_TASK GOAL_
Span requested from the data below: the line with "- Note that" through the line with "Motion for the", both included. Give only these lines again, exactly, and leave every picture out.

_EXERCISE DATA_
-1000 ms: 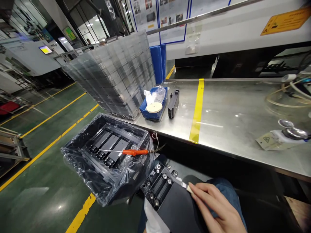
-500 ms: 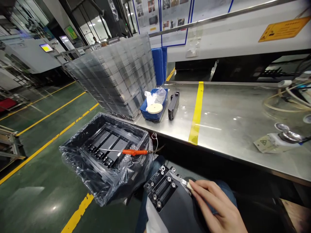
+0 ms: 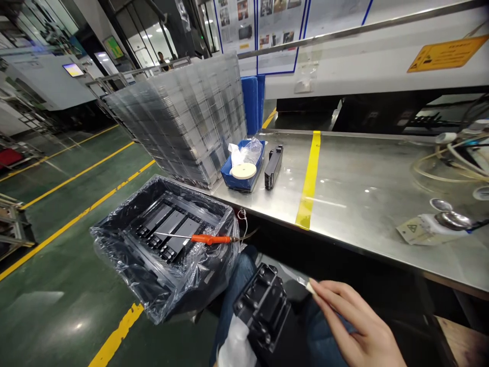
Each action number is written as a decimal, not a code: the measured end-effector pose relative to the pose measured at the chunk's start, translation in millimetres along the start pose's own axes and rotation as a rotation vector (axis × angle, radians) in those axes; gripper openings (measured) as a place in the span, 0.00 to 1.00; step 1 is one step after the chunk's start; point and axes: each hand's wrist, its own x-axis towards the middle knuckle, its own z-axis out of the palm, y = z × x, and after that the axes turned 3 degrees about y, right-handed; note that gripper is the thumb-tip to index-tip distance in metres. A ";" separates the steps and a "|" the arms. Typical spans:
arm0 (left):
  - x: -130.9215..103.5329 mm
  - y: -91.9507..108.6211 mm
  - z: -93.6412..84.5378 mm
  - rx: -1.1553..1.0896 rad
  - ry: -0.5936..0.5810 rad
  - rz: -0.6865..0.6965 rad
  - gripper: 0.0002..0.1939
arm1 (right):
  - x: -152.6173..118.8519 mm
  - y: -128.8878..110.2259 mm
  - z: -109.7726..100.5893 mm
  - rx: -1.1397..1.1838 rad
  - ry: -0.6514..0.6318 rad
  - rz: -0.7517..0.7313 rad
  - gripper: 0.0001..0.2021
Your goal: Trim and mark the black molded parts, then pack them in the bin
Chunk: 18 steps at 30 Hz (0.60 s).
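Observation:
My left hand (image 3: pixel 237 344), in white glove-like cloth, is closed on the lower left side of a black part (image 3: pixel 263 306) above my legs; its fingers are partly hidden. The part is tilted, its end with round fittings facing up. To the right, my right hand (image 3: pixel 355 318) pinches the pale end of a thin metal blade (image 3: pixel 301 280) between thumb and fingers. The blade points up and left, beside the part's upper right edge and apart from it.
Left of my legs, a plastic-lined bin (image 3: pixel 206 278) holds several black parts, with an orange-handled tool (image 3: pixel 212 239) across it. On the metal bench (image 3: pixel 351 204) stand a blue tray (image 3: pixel 233 182), another black part (image 3: pixel 273 168) and a small dispenser (image 3: pixel 424 228).
The black part has turned and tilted, showing more of its fitted end. My right hand has moved slightly right with the blade, away from the part's surface.

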 end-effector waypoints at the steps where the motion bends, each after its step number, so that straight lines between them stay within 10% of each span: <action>1: 8.4 3.1 9.3 0.035 -0.003 0.054 0.33 | 0.4 0.9 -1.4 0.011 -0.020 -0.002 0.09; 12: 12.1 20.7 8.7 0.825 -0.025 0.435 0.37 | 1.4 6.0 -8.4 0.046 -0.094 0.034 0.10; 18: 17.0 19.3 -3.6 0.647 -0.267 0.374 0.30 | -6.3 13.5 3.8 0.507 -0.378 0.565 0.22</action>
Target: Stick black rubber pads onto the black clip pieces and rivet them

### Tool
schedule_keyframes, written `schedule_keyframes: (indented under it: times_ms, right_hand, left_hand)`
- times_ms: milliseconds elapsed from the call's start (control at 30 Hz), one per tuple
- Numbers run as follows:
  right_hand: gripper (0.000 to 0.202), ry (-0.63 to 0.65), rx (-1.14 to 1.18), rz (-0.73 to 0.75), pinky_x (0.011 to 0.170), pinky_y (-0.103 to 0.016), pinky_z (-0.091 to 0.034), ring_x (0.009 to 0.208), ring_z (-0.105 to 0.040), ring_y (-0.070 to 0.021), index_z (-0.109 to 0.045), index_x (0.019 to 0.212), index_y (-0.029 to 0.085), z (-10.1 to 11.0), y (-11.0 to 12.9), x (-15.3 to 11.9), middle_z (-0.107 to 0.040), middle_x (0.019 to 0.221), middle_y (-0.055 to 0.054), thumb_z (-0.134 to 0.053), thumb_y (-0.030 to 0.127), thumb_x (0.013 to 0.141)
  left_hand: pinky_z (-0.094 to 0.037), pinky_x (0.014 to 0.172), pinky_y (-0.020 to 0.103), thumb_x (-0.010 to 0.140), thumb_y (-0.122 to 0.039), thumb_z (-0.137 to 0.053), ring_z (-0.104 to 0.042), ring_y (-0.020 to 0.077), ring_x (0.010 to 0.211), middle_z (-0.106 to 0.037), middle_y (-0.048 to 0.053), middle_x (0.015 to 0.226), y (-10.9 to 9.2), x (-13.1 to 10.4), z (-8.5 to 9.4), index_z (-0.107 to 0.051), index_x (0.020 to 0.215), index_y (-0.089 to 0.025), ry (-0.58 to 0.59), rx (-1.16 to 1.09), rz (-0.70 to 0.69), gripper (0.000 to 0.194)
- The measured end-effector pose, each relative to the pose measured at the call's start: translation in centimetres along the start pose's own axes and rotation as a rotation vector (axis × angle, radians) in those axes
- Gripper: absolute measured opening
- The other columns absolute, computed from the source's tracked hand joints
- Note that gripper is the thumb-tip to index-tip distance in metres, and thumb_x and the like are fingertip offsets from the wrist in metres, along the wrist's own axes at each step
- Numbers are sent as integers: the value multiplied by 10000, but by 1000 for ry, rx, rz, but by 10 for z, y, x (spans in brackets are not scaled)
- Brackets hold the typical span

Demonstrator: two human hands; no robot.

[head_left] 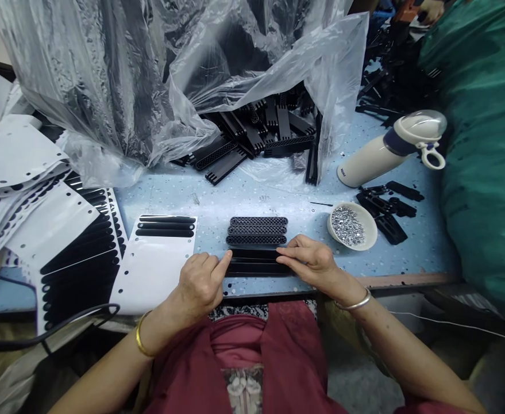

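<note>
Several long black strips [254, 263] lie side by side near the table's front edge. At their left end my left hand [203, 280] is curled, its thumb or fingertip pressing on the top strip. My right hand [310, 260] pinches the right end of that strip between thumb and finger. Just beyond are three black bars with a lattice pattern [257, 230], laid parallel. To the left, a white sheet [149, 270] carries a few black adhesive strips [165, 230] at its top.
A white bowl of small metal parts [347, 225] stands right of my right hand, with black plastic parts [385, 210] and a bottle [370, 161] beyond. Plastic bags [118, 80] and black pieces [256, 132] fill the back. Stacked sheets [54, 218] lie left; a green bag [485, 144] bounds the right.
</note>
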State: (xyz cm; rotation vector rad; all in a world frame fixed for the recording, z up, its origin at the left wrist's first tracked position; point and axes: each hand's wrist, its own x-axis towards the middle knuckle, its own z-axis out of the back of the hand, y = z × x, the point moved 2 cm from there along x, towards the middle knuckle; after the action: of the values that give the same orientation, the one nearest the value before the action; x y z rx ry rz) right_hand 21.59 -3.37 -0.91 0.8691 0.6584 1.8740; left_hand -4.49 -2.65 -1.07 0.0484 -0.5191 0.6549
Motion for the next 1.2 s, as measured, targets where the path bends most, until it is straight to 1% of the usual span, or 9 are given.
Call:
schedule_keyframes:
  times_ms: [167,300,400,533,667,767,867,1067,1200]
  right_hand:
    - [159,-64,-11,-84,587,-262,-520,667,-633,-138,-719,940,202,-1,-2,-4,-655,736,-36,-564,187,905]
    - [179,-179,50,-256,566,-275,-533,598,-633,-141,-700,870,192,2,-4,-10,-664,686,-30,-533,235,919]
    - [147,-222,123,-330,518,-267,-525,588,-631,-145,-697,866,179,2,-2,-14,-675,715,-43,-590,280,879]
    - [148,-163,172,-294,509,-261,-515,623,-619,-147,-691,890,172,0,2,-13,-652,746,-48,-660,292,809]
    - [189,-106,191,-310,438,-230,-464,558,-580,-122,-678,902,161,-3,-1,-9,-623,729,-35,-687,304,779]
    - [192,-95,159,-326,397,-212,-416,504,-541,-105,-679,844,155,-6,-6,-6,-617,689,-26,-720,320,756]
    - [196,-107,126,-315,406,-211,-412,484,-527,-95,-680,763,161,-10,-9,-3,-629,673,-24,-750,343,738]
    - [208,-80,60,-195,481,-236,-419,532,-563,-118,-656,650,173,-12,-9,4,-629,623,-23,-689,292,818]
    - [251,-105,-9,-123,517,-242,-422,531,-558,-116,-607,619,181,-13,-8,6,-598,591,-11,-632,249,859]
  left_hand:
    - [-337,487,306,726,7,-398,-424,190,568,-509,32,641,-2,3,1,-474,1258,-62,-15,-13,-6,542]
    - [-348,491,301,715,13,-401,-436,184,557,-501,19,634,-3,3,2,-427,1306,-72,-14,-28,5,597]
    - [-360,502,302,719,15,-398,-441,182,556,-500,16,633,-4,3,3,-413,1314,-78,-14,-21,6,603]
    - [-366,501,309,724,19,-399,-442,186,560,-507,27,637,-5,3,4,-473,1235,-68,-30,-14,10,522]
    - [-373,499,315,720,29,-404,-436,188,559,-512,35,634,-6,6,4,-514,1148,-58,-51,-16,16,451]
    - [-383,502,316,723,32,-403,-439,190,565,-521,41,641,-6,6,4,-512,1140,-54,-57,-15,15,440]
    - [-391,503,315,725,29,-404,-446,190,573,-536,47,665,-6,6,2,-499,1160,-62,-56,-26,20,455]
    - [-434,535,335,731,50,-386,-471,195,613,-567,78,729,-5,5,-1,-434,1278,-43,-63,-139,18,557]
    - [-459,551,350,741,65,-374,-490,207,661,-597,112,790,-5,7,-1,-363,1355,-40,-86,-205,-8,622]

_RESULT_
- Note that gripper is the thumb-tip to index-tip distance in metres, and thumb_x and the like are fingertip offsets from the wrist in metres, along the wrist's own axes at each step
- Numbers are sent as integers: the value multiplied by 10000, but by 1000 for ry, rx, rz, but by 10 for z, y, x (spans in brackets are not scaled)
- Brackets hold the typical span

Demonstrator: two human hands; no robot.

[head_left] 

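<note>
Several long black strips [254, 263] lie side by side near the table's front edge. At their left end my left hand [203, 280] is curled, its thumb or fingertip pressing on the top strip. My right hand [310, 260] pinches the right end of that strip between thumb and finger. Just beyond are three black bars with a lattice pattern [257, 230], laid parallel. To the left, a white sheet [149, 270] carries a few black adhesive strips [165, 230] at its top.
A white bowl of small metal parts [347, 225] stands right of my right hand, with black plastic parts [385, 210] and a bottle [370, 161] beyond. Plastic bags [118, 80] and black pieces [256, 132] fill the back. Stacked sheets [54, 218] lie left; a green bag [485, 144] bounds the right.
</note>
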State: (xyz cm; rotation vector rad; all in a world frame fixed for the recording, z up, its origin at the left wrist's first tracked position; point and axes: each hand's wrist, its own x-axis towards the middle knuckle, its own z-axis out of the back of the hand, y = z × x, the point moved 2 cm from there along x, towards the middle knuckle; after the action: of the values that give the same orientation, the one nearest the value before the action; x y z rx ry rz) right_hand 21.59 -3.37 -0.91 0.8691 0.6584 1.8740; left_hand -4.49 -2.65 -1.07 0.0484 -0.5191 0.6549
Motion for the next 1.2 s, as measured, targets where the path bends most, until it is straight to 1% of the usual span, or 9 are given.

Besides this answer, the exercise requires nothing else.